Seeds Of Mary – The Blackbird And The Dying Sun

Que l’on accroche ou non à l’évolution d’un groupe il faut toujours souligner l’effort et le courage que celle-ci demande. Des légendes comme AC/DC ou Iron Maiden n’ont jamais fait l’affront à leur fan de leur proposer un album résolument à l’opposé de ses premières productions (le débat reste ouvert pour la période Bayley et les derniers albums du deuxième mais je maintiens ce que je dis).
Loin de la pression de ces monuments du hard rock, les bordelais de Seeds Of Mary ont choisi de tout reprendre (ou presque) à zéro avec leur troisième album : The Blackbird And The Dying Sun. Tapant au passage dans l’œil de la Klonosphere (Trepalium, Hypno5e, Lodz).

Rien d’étonnant car un peu comme la bande de Guillaume Bernard avec Here Comes The Sun (2015), SOM simplifie son propos et le rend plus intimiste. Là où on le comparait sans cesse à Alice In Chains, seuls quelques riffs et quelques parties de chant rappelleront la bande de Jerry Cantrell cette fois. L’ensemble reste cependant très marqué 90’s et on pourra lui coller une étiquette absconse du genre « rock/metal alternatif ». Les deux premiers titres n’auraient pas tellement dépareillés sur Choose Your Lie, la production et le son global restent d’ailleurs complètement dans sa continuité. Nouvelle association gagnante pour le groupe et leur ami David Thiers (Secret Place Studio, ingé son de Gorod), la prod est encore plus convaincante et massive. Les mélodies de guitare semblent devenir une marque de fabrique du quintet car là aussi on repense au prédécesseur de l’oiseau. Toutes ces mélodies entêtantes autant vocales que « guitarales » sont assurément l’un des gros points forts de la formation.

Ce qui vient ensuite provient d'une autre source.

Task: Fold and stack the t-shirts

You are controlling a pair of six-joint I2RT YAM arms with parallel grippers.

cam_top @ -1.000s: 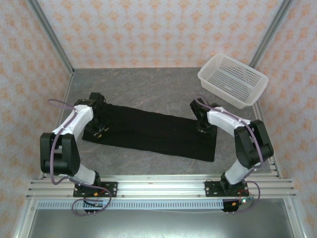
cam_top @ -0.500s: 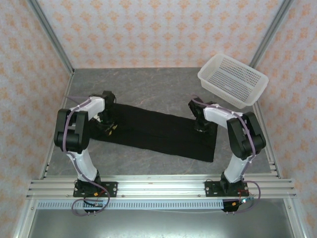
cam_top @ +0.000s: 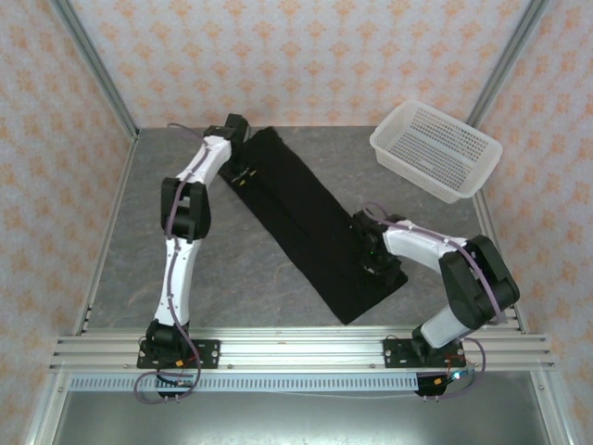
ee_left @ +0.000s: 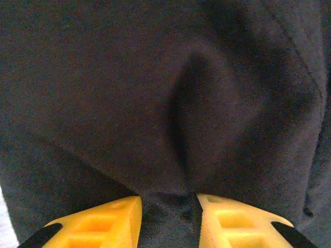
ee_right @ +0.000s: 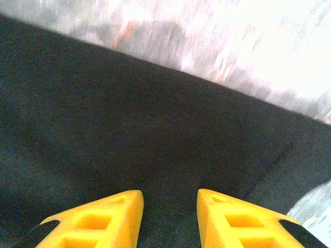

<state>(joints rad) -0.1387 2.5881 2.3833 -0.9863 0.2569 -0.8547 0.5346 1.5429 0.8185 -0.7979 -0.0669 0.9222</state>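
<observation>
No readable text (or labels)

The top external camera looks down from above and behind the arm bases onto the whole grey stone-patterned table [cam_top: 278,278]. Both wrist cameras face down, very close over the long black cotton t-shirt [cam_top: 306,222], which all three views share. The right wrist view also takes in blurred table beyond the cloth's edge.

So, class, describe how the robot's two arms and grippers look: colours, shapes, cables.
Both the left arm and right arm have white links with black joints. A thin purple cable runs along each. The left gripper and right gripper have blunt yellow fingers with recessed pockets.
</observation>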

Heavy, lent et sombre (particulièrement « Lord Of The Flies », « What Have We Done ? ») cet oiseau noir semble traiter d’écologie. Une sorte de voyage initiatique à la Into The Wild. Entre « Like A Dog » vaguement sudiste, le magnifique et contemplatif « The Dying Sun » et ce « Sovereign Mind » à la mélodié orientale, le définitif « Back To The Woods » qui tombe dans le giron (din ?) du metal avec ses voix saturées; chaque morceau développe son propre univers tout en se mêlant parfaitement aux autres. La montée de « Burn, Black, White » sur Choose nous avait fait penser vocalement à Marilyn Manson, ici « The Blackbird » et « Sense Of Sacrifice » (dont la rythmique pourrait être un hommage à « The Beautiful People ») évoquent autant vocalement que musicalement la diva. Loin du côté malsain et pervers du bonhomme, les bordelais en sortent des titres rampants et dark.

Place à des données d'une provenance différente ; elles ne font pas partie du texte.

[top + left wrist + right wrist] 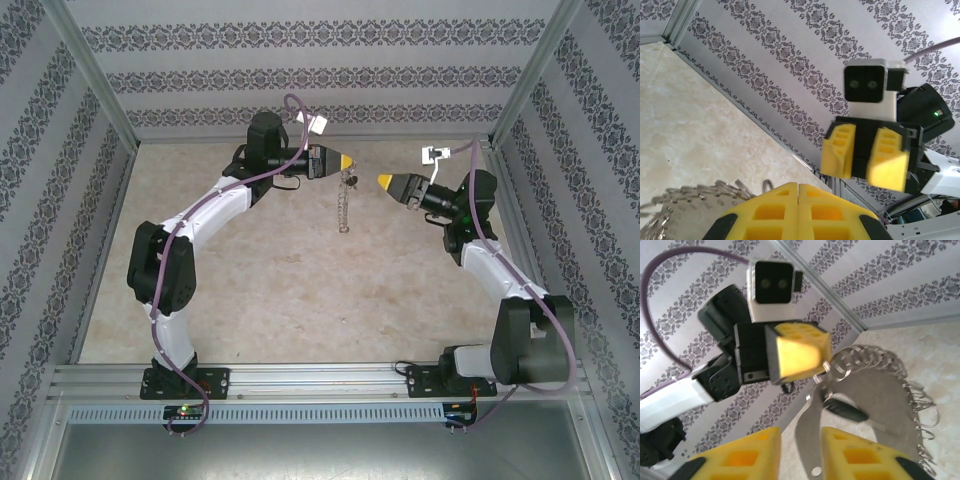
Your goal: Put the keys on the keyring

Il faut souligner le gros travail effectué sur les solos, « The Dying Sun », « Sovereign Mind » et « Oceanic Feeling » en tête, un exercice dans lequel Julien Jolivet et Raph Gatuingt ne tombent pas dans la masturbation stérile tout en shreddant quand il faut. Aaron Silvestre (batterie) n’est pas en reste non plus et se fait remarquer par un jeu tout en subtilité et en groove. Ce jeu sur les cymbales ! Seeds Of Mary a aussi collaboré avec Quentin Gendrot (Qlay) qui ajoute des arrangements de violon ou de violoncelle du meilleur effet sur « Like A Dog », « The Blackbird » ou encore « Back To The Woods ».

Plus ambitieux, personnel, heavy et malin The Blackbird And The Dying Sun place définitivement Seeds Of Mary parmi les formations les plus intéressantes du rock metal en France. Le cap du troisième album est passé avec brio et noirceur.